Les systèmes financiers décentralisés (SFD) contribuent à hauteur de 10,4% dans le financement de l’économie sénégalaise.
Selon, Amadou Ba, ministre de l’Economie, des Finances et du Plan qui a fait l’annonce ce jeudi 21 décembre lors d’une rencontre avec des acteurs de ce secteur et des assurances, « les systèmes financiers décentralisés (SFD) constituent un secteur vital pour l’économie nationale.
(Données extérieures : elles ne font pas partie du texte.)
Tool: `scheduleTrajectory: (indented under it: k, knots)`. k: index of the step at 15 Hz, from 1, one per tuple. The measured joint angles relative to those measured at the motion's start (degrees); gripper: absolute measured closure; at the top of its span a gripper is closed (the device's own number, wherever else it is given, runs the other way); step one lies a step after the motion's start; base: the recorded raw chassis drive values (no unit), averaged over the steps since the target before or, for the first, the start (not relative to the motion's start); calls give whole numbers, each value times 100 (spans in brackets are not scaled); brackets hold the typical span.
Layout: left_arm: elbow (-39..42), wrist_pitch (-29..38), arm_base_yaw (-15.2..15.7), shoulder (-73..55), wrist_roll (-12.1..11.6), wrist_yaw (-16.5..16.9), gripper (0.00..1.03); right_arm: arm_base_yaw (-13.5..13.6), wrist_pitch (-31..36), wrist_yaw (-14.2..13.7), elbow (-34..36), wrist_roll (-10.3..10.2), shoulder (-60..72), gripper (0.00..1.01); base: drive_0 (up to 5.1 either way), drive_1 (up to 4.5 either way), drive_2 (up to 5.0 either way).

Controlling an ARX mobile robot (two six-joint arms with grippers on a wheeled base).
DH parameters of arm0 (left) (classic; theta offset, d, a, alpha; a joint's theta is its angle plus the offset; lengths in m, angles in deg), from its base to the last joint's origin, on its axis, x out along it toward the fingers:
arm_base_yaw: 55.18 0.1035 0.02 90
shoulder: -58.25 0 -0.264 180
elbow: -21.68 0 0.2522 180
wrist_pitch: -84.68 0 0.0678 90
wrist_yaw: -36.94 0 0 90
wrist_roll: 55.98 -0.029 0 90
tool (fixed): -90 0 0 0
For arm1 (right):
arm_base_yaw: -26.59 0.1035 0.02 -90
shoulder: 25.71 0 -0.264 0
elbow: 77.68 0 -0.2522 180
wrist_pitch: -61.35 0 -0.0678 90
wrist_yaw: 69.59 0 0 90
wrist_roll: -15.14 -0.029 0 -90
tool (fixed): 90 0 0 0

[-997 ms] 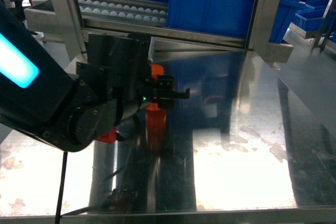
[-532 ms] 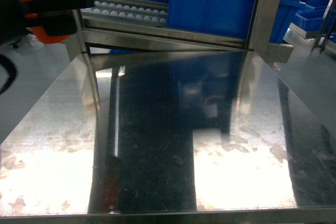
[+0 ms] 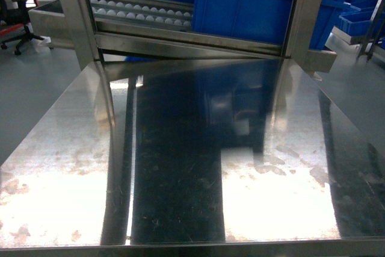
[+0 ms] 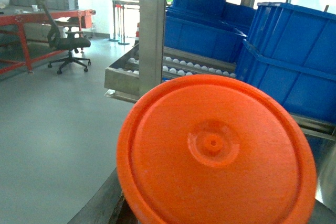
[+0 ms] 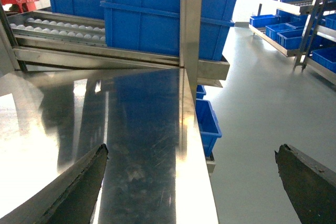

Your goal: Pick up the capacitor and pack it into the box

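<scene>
We see neither the capacitor nor the pale pink tub in any view. What fills the left wrist view is a round orange plastic disc (image 4: 215, 153) with a raised rim, a fine matte grain and a small dimpled boss at its centre; it hides the left gripper, so we cannot tell whether that gripper's fingers are apart or pressed together, or whether they grip the disc. In the right wrist view the right gripper (image 5: 194, 192) stands spread wide, its two dark, rough-edged fingers (image 5: 73, 192) at either lower corner with nothing between them, over the right edge of a polished stainless steel table (image 3: 180, 167). The tabletop is mirror-bright, scratched and blotched with pale stains. Behind it, steel uprights (image 3: 75, 16) frame a sloping roller track of small white wheels (image 3: 138, 11), and large blue plastic bins (image 3: 246, 4) sit on it. A black office chair (image 4: 65, 40) stands on the grey floor beyond.
</scene>
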Motion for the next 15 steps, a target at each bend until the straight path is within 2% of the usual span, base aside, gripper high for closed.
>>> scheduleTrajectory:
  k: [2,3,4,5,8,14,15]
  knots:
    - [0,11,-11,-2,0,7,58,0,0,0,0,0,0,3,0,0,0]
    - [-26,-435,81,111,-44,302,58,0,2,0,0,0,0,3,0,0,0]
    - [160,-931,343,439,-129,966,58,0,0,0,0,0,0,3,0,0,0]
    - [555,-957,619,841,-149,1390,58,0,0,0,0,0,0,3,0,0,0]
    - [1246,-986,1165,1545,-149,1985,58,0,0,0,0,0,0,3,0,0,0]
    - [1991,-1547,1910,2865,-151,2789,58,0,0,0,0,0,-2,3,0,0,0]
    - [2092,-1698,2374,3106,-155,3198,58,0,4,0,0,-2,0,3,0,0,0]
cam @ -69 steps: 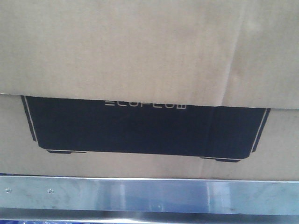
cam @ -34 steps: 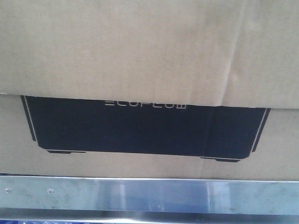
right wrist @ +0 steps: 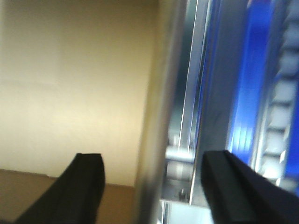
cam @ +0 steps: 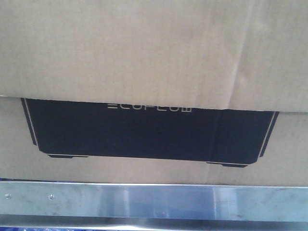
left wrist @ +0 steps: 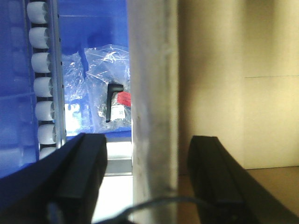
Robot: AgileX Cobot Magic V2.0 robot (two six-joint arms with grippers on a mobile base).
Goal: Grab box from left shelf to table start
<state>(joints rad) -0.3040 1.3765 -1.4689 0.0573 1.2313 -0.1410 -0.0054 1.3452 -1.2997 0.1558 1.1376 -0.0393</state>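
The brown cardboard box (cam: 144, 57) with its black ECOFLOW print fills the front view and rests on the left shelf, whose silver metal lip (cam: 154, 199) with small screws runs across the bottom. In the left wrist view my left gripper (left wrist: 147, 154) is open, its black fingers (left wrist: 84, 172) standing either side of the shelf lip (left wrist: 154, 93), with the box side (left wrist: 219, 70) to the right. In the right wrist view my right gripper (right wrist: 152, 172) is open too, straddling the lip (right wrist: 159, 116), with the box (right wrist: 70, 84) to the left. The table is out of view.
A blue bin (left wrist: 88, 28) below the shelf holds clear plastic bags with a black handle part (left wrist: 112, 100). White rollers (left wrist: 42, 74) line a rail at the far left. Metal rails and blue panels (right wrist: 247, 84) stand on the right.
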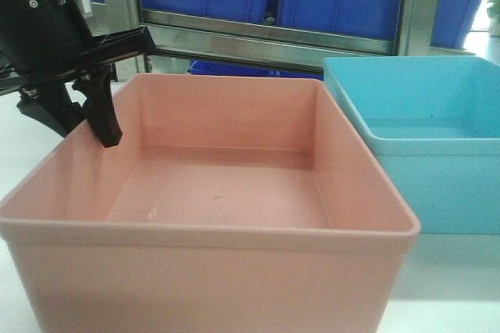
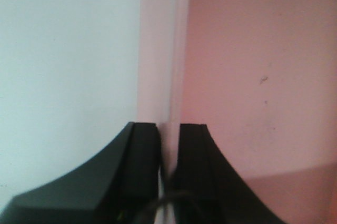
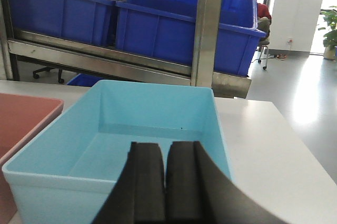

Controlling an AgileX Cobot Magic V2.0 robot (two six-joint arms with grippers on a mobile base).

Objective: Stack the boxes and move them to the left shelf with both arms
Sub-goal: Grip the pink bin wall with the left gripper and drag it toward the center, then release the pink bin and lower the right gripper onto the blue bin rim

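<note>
A shallow salmon-pink plastic tub [image 1: 195,286] with a rounded rim and a smooth, faintly scuffed floor is seen at the near left of the white tabletop [image 1: 453,278]. Its left wall is pinched between the black fingers [image 2: 142,150] of the left gripper [image 2: 168,129], one finger placed inside the tub and one outside. A matching light sky-blue tub [image 1: 445,184] is set just beside it to the right, closer to the tabletop's far edge; whether the two touch cannot be told. The right gripper [image 3: 166,148] is held over the blue tub's near rim, its smooth black pads [image 3: 147,182] pressed together on nothing. Beyond the far edge, glossy dark blue crates [image 3: 174,34] are carried on a stainless-steel rack [image 3: 208,24].
</note>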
Ajoutant que la vitalité de la micro finance sénégalaise n’est plus à démontrer ».
Amadou Bâ de révéler qu’« au troisième trimestre de l’année en cours, les SFD (systèmes financiers décentralisés) totalisent plus de 2 millions de clients, ce qui a permis d’atteindre un taux de pénétration du secteur de 18,6%. Sur la même période, les dépôts et les crédits ont atteint respectivement 309 et 351,1 milliards de F CFA. Les fonds propres sont ressortis à 114 milliards alors que les emprunts se situent à 66,3 milliards, essentiellement constitués de ressources longues (96%) », a révélé le ministre de l’Economie, des Finances et du Plan.
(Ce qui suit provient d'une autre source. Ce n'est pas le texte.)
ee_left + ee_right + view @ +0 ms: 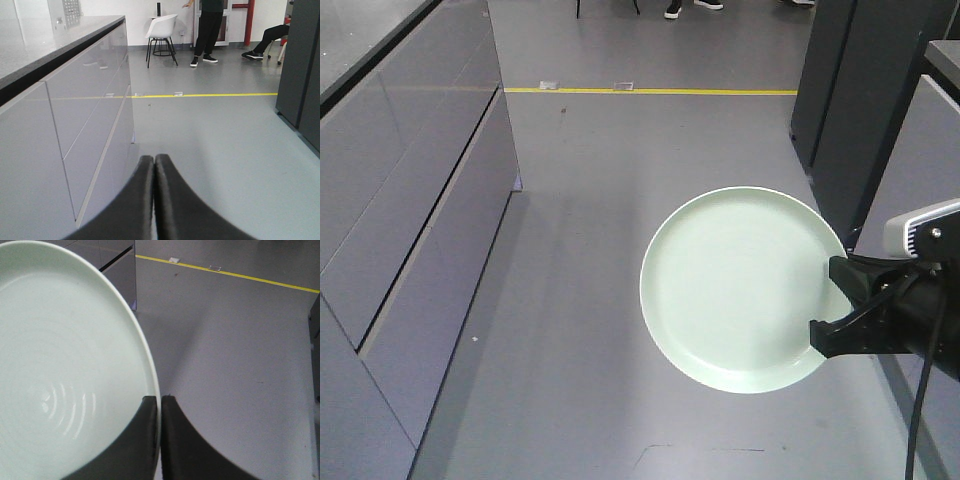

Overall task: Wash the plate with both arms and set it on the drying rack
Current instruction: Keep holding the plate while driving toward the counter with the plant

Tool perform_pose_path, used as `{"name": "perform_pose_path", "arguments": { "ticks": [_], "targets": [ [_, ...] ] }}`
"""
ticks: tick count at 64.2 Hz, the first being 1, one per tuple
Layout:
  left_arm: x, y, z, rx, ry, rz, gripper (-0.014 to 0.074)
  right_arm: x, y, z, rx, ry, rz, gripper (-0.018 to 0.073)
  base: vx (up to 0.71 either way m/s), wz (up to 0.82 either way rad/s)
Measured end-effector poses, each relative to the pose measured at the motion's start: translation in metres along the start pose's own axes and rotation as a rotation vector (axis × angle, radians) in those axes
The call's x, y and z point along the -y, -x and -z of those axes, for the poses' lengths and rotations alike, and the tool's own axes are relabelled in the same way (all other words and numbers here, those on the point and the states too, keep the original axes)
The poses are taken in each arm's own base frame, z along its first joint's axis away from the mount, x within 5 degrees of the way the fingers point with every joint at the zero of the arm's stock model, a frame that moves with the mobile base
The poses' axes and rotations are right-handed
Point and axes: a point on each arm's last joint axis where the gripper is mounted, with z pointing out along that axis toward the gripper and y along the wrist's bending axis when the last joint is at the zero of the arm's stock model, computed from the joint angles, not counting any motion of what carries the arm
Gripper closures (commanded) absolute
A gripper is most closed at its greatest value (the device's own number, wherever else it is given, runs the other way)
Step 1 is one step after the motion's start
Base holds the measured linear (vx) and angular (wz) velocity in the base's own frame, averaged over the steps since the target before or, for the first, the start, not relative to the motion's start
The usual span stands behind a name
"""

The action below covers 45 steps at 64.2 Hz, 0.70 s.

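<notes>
The pale mint-green plate (pixel 740 288) hangs in the air over the grey floor, its face towards the front camera. My right gripper (pixel 832 305) is shut on the plate's right rim. From the right wrist the plate (pixel 60 370) fills the left half, with its rim pinched between the two black fingers (pixel 148 440) of the right gripper (pixel 160 399). My left gripper (pixel 154 159) is shut with nothing in it and points along the floor beside the counter. The drying rack is out of view.
A long grey cabinet run (pixel 410 230) with a dark countertop (pixel 60 37) lines the left side. Dark tall units (pixel 865 90) stand at the right. A yellow floor line (pixel 650 91) crosses ahead. Further off are a white chair (pixel 162 30) and a standing person (pixel 209 25).
</notes>
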Motion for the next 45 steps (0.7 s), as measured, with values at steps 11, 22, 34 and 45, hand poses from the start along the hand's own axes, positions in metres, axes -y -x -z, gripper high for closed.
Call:
{"name": "perform_pose_path", "arguments": {
  "ticks": [11,22,34,45],
  "targets": [
    [0.0000,0.0000,0.0000,0.000,0.000,0.000,0.0602,0.0000,0.0000,0.0000,0.000,0.000,0.000,0.0568,0.22,-0.03],
    [0.0000,0.0000,0.0000,0.000,0.000,0.000,0.0602,0.0000,-0.0001,0.0000,-0.001,0.000,0.000,0.0568,0.23,-0.04],
    [0.0000,0.0000,0.0000,0.000,0.000,0.000,0.0602,0.0000,-0.0001,0.0000,-0.001,0.000,0.000,0.0568,0.24,-0.04],
    [0.0000,0.0000,0.0000,0.000,0.000,0.000,0.0602,0.0000,-0.0001,0.0000,-0.001,0.000,0.000,0.0568,0.24,-0.03]
  ]
}}
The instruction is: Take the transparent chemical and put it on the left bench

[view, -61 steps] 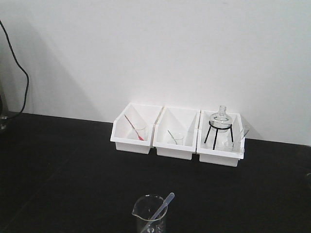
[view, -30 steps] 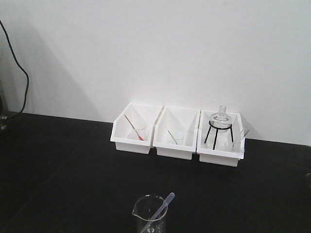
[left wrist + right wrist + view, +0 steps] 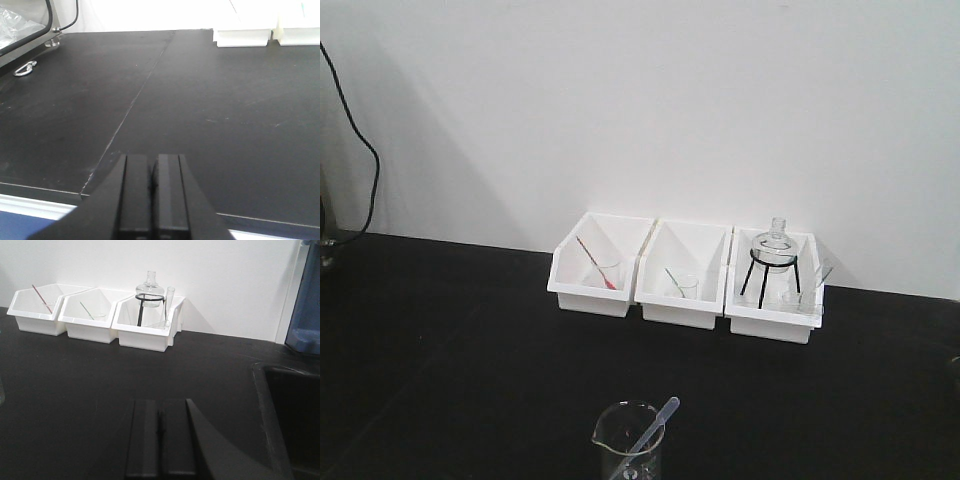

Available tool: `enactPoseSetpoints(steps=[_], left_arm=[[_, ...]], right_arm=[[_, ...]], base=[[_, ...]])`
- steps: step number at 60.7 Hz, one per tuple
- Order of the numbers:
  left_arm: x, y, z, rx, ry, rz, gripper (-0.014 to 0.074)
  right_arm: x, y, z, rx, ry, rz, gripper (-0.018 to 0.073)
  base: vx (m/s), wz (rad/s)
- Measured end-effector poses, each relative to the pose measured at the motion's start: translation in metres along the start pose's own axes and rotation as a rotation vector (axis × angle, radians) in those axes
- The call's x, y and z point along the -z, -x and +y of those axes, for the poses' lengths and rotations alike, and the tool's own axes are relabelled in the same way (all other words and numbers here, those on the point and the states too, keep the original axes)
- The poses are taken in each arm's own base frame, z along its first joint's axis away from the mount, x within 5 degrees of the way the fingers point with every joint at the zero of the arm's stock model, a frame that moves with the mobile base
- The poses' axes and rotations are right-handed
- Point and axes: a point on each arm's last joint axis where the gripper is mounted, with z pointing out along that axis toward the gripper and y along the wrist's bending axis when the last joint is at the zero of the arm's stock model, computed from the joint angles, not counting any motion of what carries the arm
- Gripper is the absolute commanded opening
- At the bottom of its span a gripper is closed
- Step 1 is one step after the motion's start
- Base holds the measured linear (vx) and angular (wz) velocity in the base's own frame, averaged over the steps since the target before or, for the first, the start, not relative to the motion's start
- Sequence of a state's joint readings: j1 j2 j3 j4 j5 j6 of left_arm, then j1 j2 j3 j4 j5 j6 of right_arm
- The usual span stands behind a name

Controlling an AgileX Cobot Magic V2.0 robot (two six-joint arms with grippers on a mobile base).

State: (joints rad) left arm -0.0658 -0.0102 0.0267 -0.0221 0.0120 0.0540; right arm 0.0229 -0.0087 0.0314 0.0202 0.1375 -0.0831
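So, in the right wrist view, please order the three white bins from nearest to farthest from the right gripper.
From the right gripper, which is shut and holds nothing:
1. The bin with the flask on a black stand, nearest, at the right end of the row.
2. The middle bin with the green-tinted pipette, farther left.
3. The bin with the red-tinted pipette, farthest, at the left end.

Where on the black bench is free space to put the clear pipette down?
Bare worktop lies left of the beaker holding the clear pipette, and between it and the three white bins. The bins themselves are crowded with glassware.
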Motion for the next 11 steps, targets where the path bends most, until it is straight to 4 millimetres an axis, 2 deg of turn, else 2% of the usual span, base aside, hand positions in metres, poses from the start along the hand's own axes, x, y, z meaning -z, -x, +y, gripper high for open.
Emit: enactPoseSetpoints(steps=[11], left_arm=[[0.0, 0.0, 0.0, 0.0, 0.0, 0.0, -0.0003]], right_arm=[[0.0, 0.0, 0.0, 0.0, 0.0, 0.0, -0.0008]], base=[[0.0, 0.0]])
De l’avis du ministre des Finances, la contribution des SFD au financement de l’économie s’établit à 10,4%. Ce qui à son avis, confirme l’effort de financement de l’activité économique par le secteur de la micro finance de l’activité économique. Toutefois, la pérennisation de ces performances devient une exigence aussi bien pour l’Etat et que pour les acteurs qui doivent s’engager à consolider l’efficacité du cadre d’exercice des activités, en particulier, par l’adoption d’une meilleure gouvernance pour s’éloigner du spectre des crises et des faillites.
Poursuivant, le ministre des finances réitère l’engagement et l’ouverture de son département à examiner toutes les problématiques qui interpellent le secteur de la microfinance afin de trouver des solutions idoines pour le renforcement des interventions des SFD en faveur du financement des acteurs économiques.
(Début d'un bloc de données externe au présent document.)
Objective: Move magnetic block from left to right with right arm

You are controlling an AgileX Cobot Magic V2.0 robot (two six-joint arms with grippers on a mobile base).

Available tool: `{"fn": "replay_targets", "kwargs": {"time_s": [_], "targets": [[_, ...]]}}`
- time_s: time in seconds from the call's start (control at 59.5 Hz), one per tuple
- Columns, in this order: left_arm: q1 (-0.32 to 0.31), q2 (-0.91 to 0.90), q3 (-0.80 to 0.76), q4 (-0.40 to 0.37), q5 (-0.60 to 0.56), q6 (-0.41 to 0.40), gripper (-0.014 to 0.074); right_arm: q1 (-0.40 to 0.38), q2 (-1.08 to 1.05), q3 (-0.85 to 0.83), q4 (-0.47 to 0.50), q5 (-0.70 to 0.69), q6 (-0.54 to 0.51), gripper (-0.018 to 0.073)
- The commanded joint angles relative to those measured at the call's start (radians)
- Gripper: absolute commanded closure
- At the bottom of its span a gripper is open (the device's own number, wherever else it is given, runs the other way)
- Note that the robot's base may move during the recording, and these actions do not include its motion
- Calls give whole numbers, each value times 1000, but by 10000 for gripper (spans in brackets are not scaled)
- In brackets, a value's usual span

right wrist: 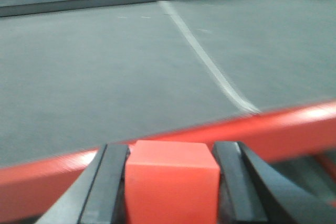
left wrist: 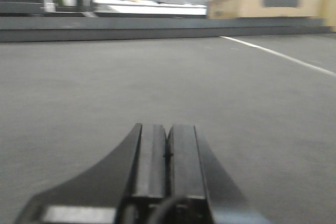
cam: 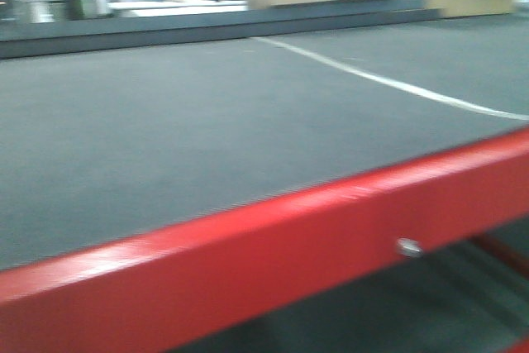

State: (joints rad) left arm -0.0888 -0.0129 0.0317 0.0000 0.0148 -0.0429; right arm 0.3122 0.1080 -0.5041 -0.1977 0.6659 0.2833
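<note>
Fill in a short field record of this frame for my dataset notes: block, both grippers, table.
magnetic block: red cube, held between the right gripper's fingers
right gripper: shut on the block, near the table's front rail
left gripper: shut, empty, over the grey top
table: grey top, red front rail, white line across it
sharpness: all views blurred

Dim, motion-blurred views, soft sheen along red rail (cam: 248, 237).

The block (right wrist: 171, 182) is red, right pincer (right wrist: 170, 149) black, surface (right wrist: 105, 66) grey.
</note>
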Motion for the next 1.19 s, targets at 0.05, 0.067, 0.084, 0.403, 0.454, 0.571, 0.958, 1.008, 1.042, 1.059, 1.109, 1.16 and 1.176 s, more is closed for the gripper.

D’après l’Agence de presse sénégalaise qui rapporte l’information, c’est dans cette optique, que l’autorité a pris la décision de mettre en place un nouveau cadre institutionnel avec la création de la Direction Générale du secteur financier et de la compétitivité, entité regroupant la Direction des Assurances, la Direction de la monnaie et du crédit, la DRS/SFD et la Direction de l’appui du secteur privé afin de rendre plus efficace les interventions de l’Etat en direction du secteur financier.